## [Activity]
Pictures excluded, reproduce exactly the lines below from the one with "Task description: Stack" through the one with "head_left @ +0", both included.
○ ○ ○ ○ ○ ○ ○
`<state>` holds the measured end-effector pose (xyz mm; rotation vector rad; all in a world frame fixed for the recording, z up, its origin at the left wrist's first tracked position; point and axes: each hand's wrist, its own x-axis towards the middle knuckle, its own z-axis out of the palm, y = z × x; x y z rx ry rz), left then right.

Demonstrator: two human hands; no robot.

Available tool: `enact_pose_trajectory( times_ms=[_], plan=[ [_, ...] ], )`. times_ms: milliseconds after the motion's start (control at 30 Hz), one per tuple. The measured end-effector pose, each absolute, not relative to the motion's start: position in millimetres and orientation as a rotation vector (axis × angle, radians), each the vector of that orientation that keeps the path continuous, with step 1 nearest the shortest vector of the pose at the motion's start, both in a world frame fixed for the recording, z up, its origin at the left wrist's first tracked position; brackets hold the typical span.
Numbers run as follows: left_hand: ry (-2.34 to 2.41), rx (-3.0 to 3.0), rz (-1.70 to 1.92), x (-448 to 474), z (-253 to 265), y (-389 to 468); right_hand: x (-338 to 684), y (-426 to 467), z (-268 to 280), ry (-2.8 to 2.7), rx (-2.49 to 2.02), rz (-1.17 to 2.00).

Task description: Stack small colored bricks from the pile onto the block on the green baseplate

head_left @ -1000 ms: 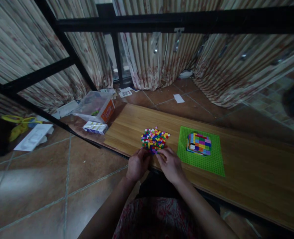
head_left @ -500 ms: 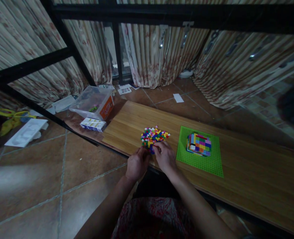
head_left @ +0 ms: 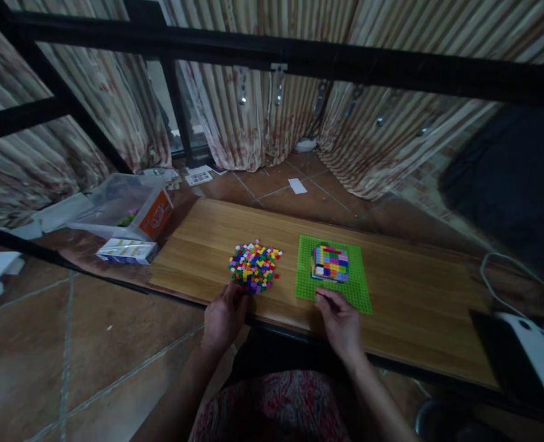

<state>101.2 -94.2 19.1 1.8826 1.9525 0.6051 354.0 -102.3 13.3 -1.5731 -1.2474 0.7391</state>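
A pile of small multicoloured building bricks (head_left: 253,265) lies on the wooden bench top (head_left: 207,230). My left hand (head_left: 226,314) rests at the pile's near left edge, its fingers drawn together; what they hold, if anything, is hidden. Over the near edge of the green studded baseplate (head_left: 304,264), my right hand (head_left: 340,319) pinches a small red brick (head_left: 318,293) between thumb and forefinger. Just beyond those fingertips, a boxy structure of multicoloured bricks (head_left: 331,264) stands on the baseplate.
At the bench's left end are a clear plastic bin (head_left: 115,212) with an orange label and a small white-and-blue carton (head_left: 128,250). A white device (head_left: 532,350) with a cable lies at far right. A black metal frame (head_left: 235,52) crosses before the curtains.
My right hand has left the brick pile and moved right to the baseplate with a red brick. My left hand stays by the pile. The view has turned to the right.
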Motion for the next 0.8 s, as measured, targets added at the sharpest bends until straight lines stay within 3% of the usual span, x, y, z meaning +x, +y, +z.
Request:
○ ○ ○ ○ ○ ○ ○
## [Written answer]
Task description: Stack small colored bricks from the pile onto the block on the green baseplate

head_left @ -1000 ms: 
head_left @ -500 ms: 
head_left @ +0 ms: 

The exercise closes with this answer.